FIGS. 6B through 6E highlight those components as shown in FIG. 6A unique to Company A (FIG. 6B), unique to Company B (FIG. 6C), contained in both Company A and Company B (FIG. 6D), and contained in neither Company A nor Company B (FIG. 6E).

DETAILED DESCRIPTION OF A PREFERRED EMBODIMENT OF THE INVENTION

The method of the invention may be understood with reference to FIG. 1. The object of the invention is to support the creation of the merged company that combines Company A and Company B. The first step, therefore, is to create a target component map 110 for the merged company. This map is then used as the model for creating component maps for each of the companies that are merging, in this example a component map 112 for Company A and a component map 114 for Company B.

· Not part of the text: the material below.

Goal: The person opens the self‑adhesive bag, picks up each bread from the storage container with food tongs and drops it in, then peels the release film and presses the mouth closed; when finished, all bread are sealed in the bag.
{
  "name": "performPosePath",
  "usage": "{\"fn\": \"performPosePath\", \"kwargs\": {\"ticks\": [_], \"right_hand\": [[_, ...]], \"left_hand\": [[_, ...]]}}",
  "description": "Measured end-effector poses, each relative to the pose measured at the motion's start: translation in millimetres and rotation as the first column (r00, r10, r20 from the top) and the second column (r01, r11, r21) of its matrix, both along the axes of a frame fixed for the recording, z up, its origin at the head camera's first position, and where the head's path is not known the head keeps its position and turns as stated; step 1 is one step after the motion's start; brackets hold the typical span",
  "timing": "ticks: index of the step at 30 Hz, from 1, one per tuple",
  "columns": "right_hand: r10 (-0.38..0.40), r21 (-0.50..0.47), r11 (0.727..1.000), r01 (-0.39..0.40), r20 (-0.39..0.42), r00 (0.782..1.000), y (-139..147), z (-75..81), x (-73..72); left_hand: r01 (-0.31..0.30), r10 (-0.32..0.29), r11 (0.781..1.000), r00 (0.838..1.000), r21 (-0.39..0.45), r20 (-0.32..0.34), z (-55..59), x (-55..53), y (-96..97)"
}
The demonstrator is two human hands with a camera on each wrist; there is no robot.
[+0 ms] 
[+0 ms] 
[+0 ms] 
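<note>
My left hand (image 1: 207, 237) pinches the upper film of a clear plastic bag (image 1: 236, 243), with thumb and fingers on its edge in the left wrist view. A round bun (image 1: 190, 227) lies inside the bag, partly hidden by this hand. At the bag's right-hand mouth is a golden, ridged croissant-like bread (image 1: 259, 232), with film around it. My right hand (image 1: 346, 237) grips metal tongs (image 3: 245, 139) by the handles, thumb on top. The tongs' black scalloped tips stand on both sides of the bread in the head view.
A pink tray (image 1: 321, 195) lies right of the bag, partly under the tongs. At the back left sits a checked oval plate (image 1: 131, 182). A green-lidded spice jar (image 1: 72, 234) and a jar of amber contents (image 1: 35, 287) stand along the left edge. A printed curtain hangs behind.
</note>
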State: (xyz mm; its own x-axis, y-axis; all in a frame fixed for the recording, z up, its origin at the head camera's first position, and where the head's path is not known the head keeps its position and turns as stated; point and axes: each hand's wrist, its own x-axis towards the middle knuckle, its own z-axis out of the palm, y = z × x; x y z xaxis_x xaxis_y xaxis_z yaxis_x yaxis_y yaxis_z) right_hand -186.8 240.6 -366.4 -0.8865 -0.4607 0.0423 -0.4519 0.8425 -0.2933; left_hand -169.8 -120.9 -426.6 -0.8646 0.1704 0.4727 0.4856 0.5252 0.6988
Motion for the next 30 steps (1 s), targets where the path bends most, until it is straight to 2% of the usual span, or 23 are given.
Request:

Each of these component maps (110 for the merged company, 112 for Company A and 114 for Company B) are prepared using the approach described in the above referenced foundation patent application. That is, the component map created reflects the target state of the company desired by company management. For the purposes of a merger or acquisition, however, the target state (112 and 114) for the companies to be combined is the same as the target state 110 of the company resulting from the merger or acquisition.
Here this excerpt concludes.